I’m flustered again, mystified by the inexplicably bad behavior of someone else.
It’s not just disappointing behavior, mind you; it verges on the absurd.
I share this with a friend of mine. He thinks for a moment, before saying, “What you have to remember, Page, is that most people have the emotional regulation of a flea.”
I laugh. That seems a bit uncharitable. But he’s earnest. We discuss it for a while. “I guess I do sometimes take it for granted, that I interrogate my own feelings, try to look for personal bias.”
I have a lot of out of character moments, I say. Where I step away from how I’m feeling and thinking about something as though I’m someone else and ask myself what it is that I could be missing. Or other strange hypothetical questions that I take for granted like, “How would I have felt about this a year ago? Two years ago? How might I feel about this a year from now?”
That was always one of my favorite reframes. My human biology teacher way back in the day at community college liked to ask that: “Will this matter a year from now? Two years from now? If not, does it really matter all that much now?” A lot of people would get irritated with him for saying things like that, but I clung to it. Tried it out. Found that it really did help me a lot more than any current emotional disruption would lead me to believe.

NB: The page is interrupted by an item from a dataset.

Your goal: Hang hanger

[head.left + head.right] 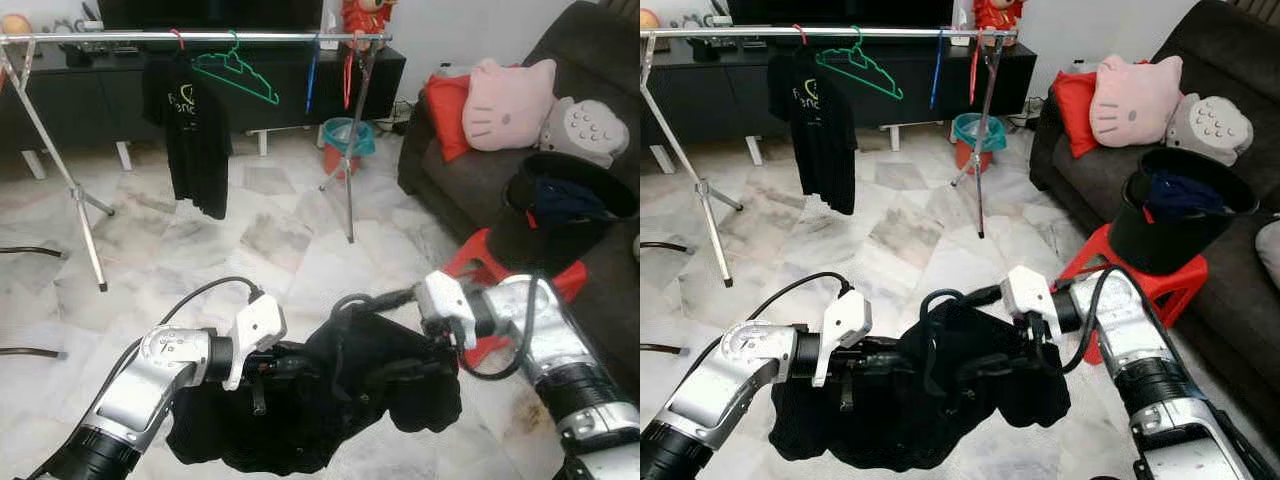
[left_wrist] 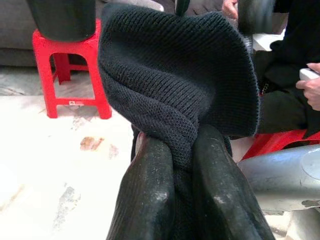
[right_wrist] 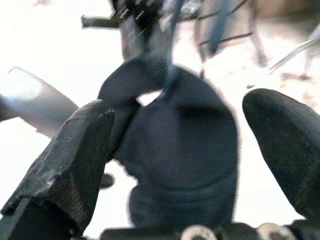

My friend says something else now that feels strange to hear, but I suspect will help me if I can incorporate it: “Most people are simply just reacting to whatever’s in front of them. They’re not bothering to figure out where it goes in the bigger picture.”
They’re reactive, he says, not proactive. And if you’re in the habit of being proactive, reactive people’s behaviors aren’t going to make a whole lot of sense.
Again, it’s not exactly charitable. But I try to keep an open mind.
And as I glide through a series of weeks that strain credulity, I find myself thinking of what he said and noting — with surprise — how well it fits.